# [DATA TO USE]

==============================

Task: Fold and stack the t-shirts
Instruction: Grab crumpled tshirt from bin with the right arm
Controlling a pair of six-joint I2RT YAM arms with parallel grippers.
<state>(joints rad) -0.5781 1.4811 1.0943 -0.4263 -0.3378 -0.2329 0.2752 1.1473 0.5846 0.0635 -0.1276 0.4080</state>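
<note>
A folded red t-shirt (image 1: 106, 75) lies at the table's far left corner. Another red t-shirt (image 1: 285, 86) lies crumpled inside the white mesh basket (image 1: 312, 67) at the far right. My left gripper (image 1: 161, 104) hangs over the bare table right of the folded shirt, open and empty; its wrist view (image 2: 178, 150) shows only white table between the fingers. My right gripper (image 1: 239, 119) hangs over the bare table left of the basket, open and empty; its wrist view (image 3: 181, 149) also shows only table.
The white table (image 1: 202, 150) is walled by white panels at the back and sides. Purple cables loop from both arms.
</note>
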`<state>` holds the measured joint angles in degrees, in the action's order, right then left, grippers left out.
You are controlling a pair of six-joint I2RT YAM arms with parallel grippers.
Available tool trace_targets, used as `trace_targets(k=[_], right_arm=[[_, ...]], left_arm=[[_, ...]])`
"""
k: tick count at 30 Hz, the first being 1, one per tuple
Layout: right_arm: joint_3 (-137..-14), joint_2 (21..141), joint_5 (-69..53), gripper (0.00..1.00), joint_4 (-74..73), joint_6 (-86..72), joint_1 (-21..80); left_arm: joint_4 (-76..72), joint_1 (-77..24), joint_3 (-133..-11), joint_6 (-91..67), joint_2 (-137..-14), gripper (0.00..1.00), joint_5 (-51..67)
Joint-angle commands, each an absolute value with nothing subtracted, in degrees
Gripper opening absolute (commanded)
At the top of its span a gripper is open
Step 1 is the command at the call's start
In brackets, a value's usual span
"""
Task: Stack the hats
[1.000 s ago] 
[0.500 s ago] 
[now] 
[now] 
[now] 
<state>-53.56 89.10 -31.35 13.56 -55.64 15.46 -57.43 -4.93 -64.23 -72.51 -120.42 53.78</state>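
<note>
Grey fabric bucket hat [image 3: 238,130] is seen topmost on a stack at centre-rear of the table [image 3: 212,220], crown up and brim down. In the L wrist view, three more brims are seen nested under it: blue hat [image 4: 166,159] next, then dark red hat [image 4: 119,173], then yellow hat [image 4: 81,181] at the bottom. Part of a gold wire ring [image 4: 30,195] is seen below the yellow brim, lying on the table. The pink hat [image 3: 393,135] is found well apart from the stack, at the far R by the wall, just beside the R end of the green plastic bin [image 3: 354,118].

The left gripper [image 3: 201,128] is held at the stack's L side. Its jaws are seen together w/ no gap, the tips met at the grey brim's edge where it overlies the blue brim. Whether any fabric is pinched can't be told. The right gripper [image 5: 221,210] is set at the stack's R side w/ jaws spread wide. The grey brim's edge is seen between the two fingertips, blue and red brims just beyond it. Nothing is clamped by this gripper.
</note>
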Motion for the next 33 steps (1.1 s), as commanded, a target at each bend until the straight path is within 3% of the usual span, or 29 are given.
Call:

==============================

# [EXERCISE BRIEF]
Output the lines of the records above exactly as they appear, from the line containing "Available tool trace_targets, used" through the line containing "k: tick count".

# [ANSWER BELOW]
Available tool trace_targets, used as `trace_targets(k=[_], right_arm=[[_, ...]], left_arm=[[_, ...]])`
"""
k: tick count at 30 Hz, the first being 1, one per tuple

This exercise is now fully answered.